### YOUR TASK
Go from the first line below to the one with "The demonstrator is" and print each line exactly.

DATA TO PROCESS START

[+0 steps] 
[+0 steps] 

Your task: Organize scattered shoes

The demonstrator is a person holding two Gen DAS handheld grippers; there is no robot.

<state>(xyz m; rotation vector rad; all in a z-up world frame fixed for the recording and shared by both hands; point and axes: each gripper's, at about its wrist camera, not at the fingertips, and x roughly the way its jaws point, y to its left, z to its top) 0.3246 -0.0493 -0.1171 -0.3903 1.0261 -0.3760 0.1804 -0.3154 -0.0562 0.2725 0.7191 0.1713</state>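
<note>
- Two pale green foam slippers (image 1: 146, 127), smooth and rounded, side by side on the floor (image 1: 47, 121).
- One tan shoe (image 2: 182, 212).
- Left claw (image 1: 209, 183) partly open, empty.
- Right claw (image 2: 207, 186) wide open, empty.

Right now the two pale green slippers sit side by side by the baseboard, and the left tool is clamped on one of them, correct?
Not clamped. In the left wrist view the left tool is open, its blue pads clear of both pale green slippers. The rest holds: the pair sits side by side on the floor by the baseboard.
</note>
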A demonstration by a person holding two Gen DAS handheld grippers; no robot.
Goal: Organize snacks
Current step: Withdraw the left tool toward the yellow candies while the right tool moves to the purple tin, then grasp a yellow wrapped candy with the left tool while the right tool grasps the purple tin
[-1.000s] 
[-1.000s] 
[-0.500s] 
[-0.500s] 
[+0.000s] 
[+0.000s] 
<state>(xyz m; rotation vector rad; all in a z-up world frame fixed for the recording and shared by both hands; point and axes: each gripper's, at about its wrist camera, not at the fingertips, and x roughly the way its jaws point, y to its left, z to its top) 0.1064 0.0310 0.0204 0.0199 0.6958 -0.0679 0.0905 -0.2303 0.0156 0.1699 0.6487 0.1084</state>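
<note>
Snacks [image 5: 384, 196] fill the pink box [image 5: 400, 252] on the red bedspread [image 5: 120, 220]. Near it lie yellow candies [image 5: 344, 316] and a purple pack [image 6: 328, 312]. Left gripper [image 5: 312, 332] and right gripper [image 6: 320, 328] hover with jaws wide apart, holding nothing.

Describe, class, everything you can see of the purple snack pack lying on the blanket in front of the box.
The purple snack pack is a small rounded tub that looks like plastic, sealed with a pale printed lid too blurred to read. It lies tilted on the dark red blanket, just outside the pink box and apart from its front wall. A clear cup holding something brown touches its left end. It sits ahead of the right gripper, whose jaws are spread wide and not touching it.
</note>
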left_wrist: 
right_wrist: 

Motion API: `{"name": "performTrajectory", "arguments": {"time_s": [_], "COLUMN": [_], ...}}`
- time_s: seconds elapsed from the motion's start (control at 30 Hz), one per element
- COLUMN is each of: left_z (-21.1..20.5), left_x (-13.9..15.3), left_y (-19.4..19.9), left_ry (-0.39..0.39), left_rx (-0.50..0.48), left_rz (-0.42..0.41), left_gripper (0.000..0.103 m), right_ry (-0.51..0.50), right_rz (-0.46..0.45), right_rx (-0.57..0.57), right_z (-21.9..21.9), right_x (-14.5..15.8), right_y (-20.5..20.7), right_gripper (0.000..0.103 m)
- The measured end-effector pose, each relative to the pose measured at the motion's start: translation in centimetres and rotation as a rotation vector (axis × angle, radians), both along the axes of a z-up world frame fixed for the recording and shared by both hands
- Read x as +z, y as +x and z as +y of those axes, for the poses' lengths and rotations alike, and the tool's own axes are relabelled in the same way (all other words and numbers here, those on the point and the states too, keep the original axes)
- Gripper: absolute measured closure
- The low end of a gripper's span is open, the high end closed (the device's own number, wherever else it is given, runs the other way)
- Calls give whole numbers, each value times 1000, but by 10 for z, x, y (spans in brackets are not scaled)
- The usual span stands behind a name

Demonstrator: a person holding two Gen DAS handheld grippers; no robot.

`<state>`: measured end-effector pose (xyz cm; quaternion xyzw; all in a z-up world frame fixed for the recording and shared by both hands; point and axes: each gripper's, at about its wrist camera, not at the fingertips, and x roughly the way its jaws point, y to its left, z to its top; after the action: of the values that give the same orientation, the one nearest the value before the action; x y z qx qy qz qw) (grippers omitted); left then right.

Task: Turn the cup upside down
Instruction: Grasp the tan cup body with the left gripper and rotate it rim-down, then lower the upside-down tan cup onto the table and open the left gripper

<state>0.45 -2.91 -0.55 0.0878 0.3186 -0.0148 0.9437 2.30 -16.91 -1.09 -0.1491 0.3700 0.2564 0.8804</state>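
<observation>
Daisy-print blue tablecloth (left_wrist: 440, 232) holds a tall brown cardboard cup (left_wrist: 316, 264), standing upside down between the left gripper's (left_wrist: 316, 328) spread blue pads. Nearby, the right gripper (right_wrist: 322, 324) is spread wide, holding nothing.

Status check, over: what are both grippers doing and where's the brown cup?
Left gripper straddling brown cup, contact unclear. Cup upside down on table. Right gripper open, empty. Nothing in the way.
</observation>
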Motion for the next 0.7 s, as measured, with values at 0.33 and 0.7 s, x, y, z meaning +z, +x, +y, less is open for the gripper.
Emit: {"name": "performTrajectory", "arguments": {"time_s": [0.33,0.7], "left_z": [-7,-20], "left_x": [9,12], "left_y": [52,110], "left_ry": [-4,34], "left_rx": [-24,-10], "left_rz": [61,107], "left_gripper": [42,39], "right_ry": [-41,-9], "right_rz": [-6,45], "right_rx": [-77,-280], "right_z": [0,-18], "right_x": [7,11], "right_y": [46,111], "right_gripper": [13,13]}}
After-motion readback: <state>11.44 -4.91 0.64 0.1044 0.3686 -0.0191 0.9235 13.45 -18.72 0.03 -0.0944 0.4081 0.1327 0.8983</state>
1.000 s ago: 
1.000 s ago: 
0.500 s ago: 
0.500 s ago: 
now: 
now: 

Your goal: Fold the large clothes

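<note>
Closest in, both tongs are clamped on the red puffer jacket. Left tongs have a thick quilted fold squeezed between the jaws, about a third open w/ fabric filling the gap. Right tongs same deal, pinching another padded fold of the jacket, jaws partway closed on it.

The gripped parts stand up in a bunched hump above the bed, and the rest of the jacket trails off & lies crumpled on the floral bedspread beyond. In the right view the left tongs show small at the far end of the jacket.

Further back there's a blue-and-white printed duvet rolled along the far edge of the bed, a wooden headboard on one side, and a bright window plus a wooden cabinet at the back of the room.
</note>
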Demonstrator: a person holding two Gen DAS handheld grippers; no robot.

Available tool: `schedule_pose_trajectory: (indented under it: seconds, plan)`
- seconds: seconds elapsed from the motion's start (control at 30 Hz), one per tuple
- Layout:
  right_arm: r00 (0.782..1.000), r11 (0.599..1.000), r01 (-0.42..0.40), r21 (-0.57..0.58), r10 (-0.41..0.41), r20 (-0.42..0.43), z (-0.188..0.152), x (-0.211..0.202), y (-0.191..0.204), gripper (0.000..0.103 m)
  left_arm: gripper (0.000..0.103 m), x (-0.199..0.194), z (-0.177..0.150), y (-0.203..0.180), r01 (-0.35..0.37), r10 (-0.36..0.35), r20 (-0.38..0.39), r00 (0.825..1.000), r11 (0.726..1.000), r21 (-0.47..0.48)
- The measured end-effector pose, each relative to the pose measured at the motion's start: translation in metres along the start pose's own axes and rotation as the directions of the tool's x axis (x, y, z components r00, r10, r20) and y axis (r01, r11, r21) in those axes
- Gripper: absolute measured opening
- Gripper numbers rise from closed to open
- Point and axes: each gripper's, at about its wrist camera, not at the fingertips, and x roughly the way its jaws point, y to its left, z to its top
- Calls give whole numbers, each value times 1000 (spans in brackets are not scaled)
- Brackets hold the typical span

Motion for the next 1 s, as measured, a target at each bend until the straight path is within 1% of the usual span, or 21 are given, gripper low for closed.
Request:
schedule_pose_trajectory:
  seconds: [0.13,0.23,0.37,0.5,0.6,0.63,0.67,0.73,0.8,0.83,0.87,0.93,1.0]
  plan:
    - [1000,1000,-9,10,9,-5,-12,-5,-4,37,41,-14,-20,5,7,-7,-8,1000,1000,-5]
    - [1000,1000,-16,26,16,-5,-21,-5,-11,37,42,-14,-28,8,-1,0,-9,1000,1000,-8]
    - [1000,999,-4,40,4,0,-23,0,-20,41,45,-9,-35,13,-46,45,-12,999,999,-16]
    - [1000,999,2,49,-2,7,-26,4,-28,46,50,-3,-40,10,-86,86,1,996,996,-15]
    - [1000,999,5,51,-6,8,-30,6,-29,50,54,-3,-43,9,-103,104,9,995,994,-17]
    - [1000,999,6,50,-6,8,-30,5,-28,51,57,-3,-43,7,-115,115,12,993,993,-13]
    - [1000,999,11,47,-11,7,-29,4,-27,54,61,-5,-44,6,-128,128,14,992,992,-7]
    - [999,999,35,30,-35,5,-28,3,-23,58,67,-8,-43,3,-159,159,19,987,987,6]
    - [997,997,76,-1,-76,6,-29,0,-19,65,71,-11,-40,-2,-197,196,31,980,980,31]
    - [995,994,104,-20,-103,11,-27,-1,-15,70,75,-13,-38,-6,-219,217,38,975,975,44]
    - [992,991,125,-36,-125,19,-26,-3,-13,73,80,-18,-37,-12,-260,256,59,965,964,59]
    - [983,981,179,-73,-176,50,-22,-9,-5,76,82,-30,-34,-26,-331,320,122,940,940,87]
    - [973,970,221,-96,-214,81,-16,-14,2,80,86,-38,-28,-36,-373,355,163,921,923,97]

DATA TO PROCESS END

### RESULT FOR THIS EXERCISE
[+0 steps] 
[+0 steps] 

Your task: Organize scattered shoes

The demonstrator is a person holding two Gen DAS handheld grippers; there is no robot.

Nothing remains to be done in this exercise.